Furthermore, the Bill makes no mention of mental incapacity. There appears to be no mechanism to establish what is in the best interests of the most frail older people—those who cannot express their own will. That seems totally to contradict standard 2 of the National Service Framework for Older People, which requires that older people receive the care that meets their needs as individuals.
Many noble Lords have mentioned bed-blocking and the lack of care homes as a causal factor. It is indeed. However, as we consider the Bill—I must tell the noble Baroness, Lady Greengross, that I expect that it will be here sooner rather than later—we shall hear an acronym that we all know and love: "sit reps", situation reports on hospital discharge. They are the common currency of social services and acute hospitals, the locally collected statistics that give the reasons behind delay of discharge.
No noble Lords have mentioned, and nor have the Government made much of the fact, that a substantial proportion of delayed discharges—up to 25 per cent, and in some areas a great deal higher—are caused by delays and inefficiencies within the NHS: failure to communicate within departments; failure to have discharge procedures in place; or failure to agree a process between acute and other wards. The Bill is not aimed at the right targets or in the right way.

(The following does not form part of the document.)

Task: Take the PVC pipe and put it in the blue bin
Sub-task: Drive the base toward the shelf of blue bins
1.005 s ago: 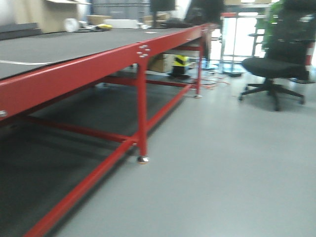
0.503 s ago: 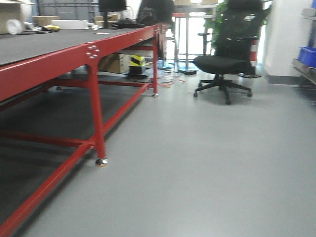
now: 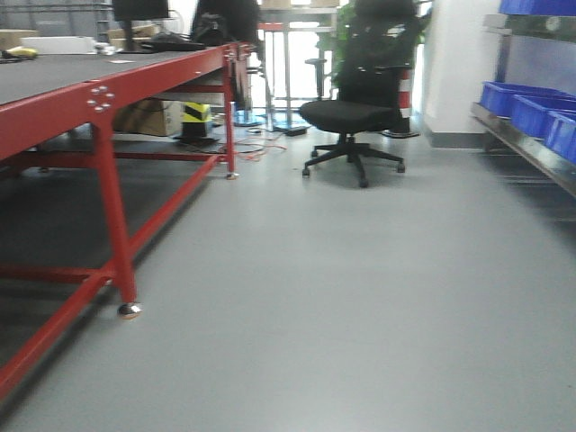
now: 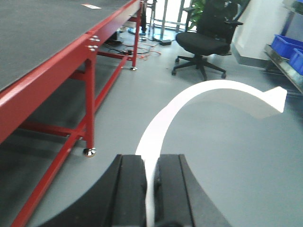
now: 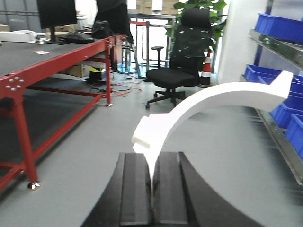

Finally, I turn to accountability. One reads reports that the legislation came from Sweden; but it has been plucked from a different health and social care context. In Sweden, both health and social care are largely monopolies; in this country, social care most certainly is not. It is difficult to envisage at either a strategic level or for individuals where accountability for what may happen to people will lie and where complaints and advocacy are properly to be sited.
In view of all that, I have been desperately searching for an analogy. I have come to think that this is a community care congestion charge. Rather like Mr Livingstone's proposal, of which the Minister will no doubt be well aware, this provision is premature. Rather than being based on a whole system of care, it is an attempt to address one particular bottleneck. That may deal with the symptom but not with the cause.
The noble Lord, Lord Chan, in an excellent speech, highlighted one area of concern: the ability of primary care trusts to deliver the current system. In view of what he and other noble Lords had to say, there is a strong case, not necessarily for delaying the Bill for a long time, but for saying that the Government's hopes of having the system up and running by April 2003 are somewhat premature.
I fear that the wheels are beginning to come off the Government's perpetual revolution in the NHS. NHS forecasts are beginning to have all the credibility of Soviet five-year plans for the wheat harvest. Taking these two single measures, I believe that the future for older people in this year is beginning to look very much starker than it was previously. These measures, in particular, will receive thorough and tough scrutiny as they move through this House.